| Exercise goal |
If a line appears in the data below, it must appear in your answer exactly as given.
════
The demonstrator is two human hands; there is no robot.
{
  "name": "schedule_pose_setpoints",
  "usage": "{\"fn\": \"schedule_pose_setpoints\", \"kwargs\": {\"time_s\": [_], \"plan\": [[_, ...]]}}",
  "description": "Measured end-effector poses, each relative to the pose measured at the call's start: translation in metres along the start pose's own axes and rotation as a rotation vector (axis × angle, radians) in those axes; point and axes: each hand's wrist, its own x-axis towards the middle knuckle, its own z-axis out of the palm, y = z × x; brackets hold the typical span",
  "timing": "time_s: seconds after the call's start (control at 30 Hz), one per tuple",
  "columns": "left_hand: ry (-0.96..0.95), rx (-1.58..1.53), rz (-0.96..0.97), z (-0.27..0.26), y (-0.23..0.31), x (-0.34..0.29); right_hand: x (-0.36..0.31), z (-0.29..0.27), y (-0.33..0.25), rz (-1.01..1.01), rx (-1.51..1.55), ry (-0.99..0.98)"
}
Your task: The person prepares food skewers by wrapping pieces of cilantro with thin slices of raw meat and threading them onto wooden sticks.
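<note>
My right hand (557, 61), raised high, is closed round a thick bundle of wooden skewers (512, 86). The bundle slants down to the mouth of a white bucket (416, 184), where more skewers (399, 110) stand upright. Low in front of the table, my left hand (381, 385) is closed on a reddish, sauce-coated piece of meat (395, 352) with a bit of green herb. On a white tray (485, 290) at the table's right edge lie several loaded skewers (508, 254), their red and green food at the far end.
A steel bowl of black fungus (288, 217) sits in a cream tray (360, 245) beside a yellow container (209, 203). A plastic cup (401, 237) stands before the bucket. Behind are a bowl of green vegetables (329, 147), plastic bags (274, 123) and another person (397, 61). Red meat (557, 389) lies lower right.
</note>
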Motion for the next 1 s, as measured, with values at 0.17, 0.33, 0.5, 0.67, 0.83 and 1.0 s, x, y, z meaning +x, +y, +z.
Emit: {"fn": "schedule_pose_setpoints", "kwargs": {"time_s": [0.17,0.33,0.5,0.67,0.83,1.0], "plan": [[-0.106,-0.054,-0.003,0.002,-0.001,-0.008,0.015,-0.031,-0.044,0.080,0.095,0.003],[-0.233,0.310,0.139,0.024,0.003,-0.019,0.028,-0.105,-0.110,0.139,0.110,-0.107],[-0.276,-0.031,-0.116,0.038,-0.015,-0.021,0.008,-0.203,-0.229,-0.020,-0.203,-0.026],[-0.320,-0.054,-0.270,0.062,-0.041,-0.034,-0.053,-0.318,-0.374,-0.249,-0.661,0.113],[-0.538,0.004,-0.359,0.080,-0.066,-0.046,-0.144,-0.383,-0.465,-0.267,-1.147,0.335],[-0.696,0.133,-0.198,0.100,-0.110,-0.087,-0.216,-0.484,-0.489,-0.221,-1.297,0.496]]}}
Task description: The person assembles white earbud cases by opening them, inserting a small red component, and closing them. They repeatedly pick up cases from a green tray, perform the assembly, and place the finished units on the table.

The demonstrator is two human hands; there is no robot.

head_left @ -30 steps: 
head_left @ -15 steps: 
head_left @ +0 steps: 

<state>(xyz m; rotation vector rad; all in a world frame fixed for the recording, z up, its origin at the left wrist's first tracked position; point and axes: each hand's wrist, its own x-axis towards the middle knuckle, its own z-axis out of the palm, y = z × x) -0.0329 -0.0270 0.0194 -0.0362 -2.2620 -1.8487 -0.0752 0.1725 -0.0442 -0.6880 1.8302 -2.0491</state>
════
| Exercise result |
The demonstrator is two human hands; there is no robot.
{
  "name": "schedule_pose_setpoints",
  "usage": "{\"fn\": \"schedule_pose_setpoints\", \"kwargs\": {\"time_s\": [_], \"plan\": [[_, ...]]}}",
  "description": "Measured end-effector poses, each relative to the pose measured at the call's start: translation in metres along the start pose's own axes and rotation as a rotation vector (axis × angle, radians) in those axes; point and axes: each hand's wrist, its own x-axis towards the middle knuckle, its own z-axis out of the palm, y = z × x; brackets hold the typical span",
  "timing": "time_s: seconds after the call's start (control at 30 Hz), one per tuple",
  "columns": "left_hand: ry (-0.96..0.95), rx (-1.58..1.53), rz (-0.96..0.97), z (-0.27..0.26), y (-0.23..0.31), x (-0.34..0.29); right_hand: x (-0.36..0.31), z (-0.29..0.27), y (-0.33..0.25), rz (-1.01..1.01), rx (-1.51..1.55), ry (-0.99..0.98)"
}
Your task: The person prepares food skewers by wrapping pieces of cilantro with thin slices of raw meat and threading them onto wooden sticks.
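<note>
My right hand (557, 61), raised high, is closed round a thick bundle of wooden skewers (512, 86). The bundle slants down to the mouth of a white bucket (416, 184), where more skewers (399, 110) stand upright. Low in front of the table, my left hand (381, 385) is closed on a reddish, sauce-coated piece of meat (395, 352) with a bit of green herb. On a white tray (485, 290) at the table's right edge lie several loaded skewers (508, 254), their red and green food at the far end.
A steel bowl of black fungus (288, 217) sits in a cream tray (360, 245) beside a yellow container (209, 203). A plastic cup (401, 237) stands before the bucket. Behind are a bowl of green vegetables (329, 147), plastic bags (274, 123) and another person (397, 61). Red meat (557, 389) lies lower right.
</note>
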Motion for the next 1 s, as measured, with values at 0.17, 0.33, 0.5, 0.67, 0.83 and 1.0 s, x, y, z meaning +x, +y, +z.
Emit: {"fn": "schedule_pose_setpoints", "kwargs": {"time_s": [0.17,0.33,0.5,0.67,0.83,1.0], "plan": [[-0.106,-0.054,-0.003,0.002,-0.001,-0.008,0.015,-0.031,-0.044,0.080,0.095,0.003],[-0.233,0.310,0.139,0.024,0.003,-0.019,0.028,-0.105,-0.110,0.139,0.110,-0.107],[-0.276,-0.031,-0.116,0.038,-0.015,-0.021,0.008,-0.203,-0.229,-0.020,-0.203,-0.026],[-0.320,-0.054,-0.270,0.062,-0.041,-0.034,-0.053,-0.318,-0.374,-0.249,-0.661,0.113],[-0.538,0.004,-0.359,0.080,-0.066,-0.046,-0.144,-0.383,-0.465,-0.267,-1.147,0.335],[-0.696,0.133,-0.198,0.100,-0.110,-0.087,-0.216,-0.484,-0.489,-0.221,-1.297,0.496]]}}
Task description: The person assembles white earbud cases by opening them, inserting a small red component, and closing them. They repeatedly pick up cases from a green tray, perform the assembly, and place the finished units on the table.

The demonstrator is two human hands; there is no robot.

head_left @ -30 steps: 
head_left @ -15 steps: 
head_left @ +0 steps: 

<state>(xyz m; rotation vector rad; all in a world frame fixed for the recording, z up, its origin at the left wrist's first tracked position; point and axes: each hand's wrist, its own x-axis towards the middle knuckle, its own z-axis out of the palm, y = z × x) -0.0329 -0.0270 0.0194 -0.0362 -2.2620 -1.8487 -0.0752 0.1725 -0.0442 -0.6880 1.8302 -2.0491</state>

The answer has nothing more to it.